The first Oktoberfest, held from October 12–October 17, 1810 in Munich, was to celebrate the occasion of the wedding of Prince Ludwig I of Bavaria and Princess Therese of Sachsen-Hildburghausen.

Because of its success, it was repeated annually, later also with an agricultural fair, dance, music and amusement rides. The Germans call it “die Wiesn.”

Largely due to coincidence, the festival now generally starts in September and ends on or near October 3. Since the reunification of Germany on October 3, 1990, the day has been recognized as the Day of German Unity and is a German public holiday.

While I suspect Germans and others in Hawaiʻi celebrated the annual beer-based parties in the past, I have not yet found references to them (I am still looking.)

However, I’ll use this occasion (between my sips of lager) to relate some history of Germans in Hawaiʻi.

Three Germans were among the sailors and crew aboard Captain James Cook first visit to the islands in 1778. Johann Heinrich Zimmermann sailed on HMS Discovery and subsequently wrote an account of the voyage (his journals were published 3-years before Cook’s.)

A few years later, on a voyage to China in October 1796, Captain Henry Barber, from Bremen, Germany, sailing the English ship, Arthur, ran aground at Kalaeloa on Oʻahu. Captain Barber and his crew of 22 men took to the life boats. Six drowned.

Today, we refer to the location of where the survivors landed as “Barber’s Point,” however, the traditional name, Kalaeloa, is coming back into more common use.

In 1815, German scholar, Adelbert von Chamisso, was aboard the Russian brig Rurik, which Captain Otto von Kotzebue sailed to Hawaiʻi. He was one of the first western scholars interested in the Hawaiian language, and reportedly wrote one of the first Hawaiian grammar books.

In a summary of his visit to the Islands, Chamisso noted, “’Arocha’ (Aloha) is the friendly greeting with which each man salutes the other and which is answered by a like expression. Upon each occasion that one is greeted with ‘Arocha’ one answers ‘Arocha’ and goes ones way without turning around.”

Around this same time, a notorious German, Georg Anton Schäffer, representing the Russian-American Company of Alaska, arrived in Hawaiʻi to recover the cargo of a Russian trading ship wrecked at Waimea, Kauaʻi.

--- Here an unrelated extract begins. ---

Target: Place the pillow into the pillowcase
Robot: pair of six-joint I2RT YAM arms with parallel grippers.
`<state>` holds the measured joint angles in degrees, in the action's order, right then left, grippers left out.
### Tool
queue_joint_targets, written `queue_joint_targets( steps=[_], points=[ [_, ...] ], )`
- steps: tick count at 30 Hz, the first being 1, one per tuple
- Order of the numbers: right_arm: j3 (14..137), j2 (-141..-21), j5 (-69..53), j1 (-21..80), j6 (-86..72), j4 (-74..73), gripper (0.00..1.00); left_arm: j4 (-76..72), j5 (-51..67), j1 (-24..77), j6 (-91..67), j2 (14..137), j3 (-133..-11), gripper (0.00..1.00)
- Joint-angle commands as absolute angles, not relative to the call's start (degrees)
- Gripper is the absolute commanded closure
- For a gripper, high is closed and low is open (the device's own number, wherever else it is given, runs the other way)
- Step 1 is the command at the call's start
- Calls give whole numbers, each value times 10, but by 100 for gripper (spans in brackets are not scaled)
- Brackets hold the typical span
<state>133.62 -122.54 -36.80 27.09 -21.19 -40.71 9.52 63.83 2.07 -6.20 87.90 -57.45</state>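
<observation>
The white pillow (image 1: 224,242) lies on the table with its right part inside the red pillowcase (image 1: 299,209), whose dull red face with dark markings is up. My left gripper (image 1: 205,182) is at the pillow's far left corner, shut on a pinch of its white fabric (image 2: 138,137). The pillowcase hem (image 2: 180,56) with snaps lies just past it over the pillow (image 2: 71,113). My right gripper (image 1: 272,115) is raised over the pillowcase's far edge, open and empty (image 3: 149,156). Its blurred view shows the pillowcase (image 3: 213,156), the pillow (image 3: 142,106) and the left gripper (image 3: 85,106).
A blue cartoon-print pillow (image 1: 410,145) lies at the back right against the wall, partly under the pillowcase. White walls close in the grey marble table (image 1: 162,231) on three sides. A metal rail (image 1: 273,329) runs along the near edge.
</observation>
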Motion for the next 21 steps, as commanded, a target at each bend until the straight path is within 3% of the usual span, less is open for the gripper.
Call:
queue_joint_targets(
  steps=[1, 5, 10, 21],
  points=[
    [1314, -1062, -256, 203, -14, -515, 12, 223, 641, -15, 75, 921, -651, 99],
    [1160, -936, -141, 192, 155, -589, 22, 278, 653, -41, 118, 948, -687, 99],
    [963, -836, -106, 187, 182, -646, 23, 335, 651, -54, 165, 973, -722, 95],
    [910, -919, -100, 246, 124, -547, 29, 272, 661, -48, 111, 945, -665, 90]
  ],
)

After first attempting to build a fort in Honolulu, he sailed to Kaua‘i and gained the confidence of King Kaumuali‘i. Kaumuali‘i also used the engineering skills of Schäffer to lay out a plan for a fort (commonly referred to as Fort Elizabeth) which Kaumualiʻi had constructed next to his own residence.

The Russian flag was raised over his fort. Hearing this, Kamehameha sent Captain Alexander Adams, a Scotsman who served in the navy of the Kingdom of Hawai‘i to gain control of the fort. Schäffer was forced to leave Hawaii and Adams raised the Kingdom of Hawai‘i flag over the fort in October 1817.

German-born Paul Isenberg came to Kauaʻi in the 1850s to work at Līhuʻe Plantation on Kauaʻi. He married Hannah Maria Rice, daughter of missionary-turned sugar-plantation owner William Harrison Rice.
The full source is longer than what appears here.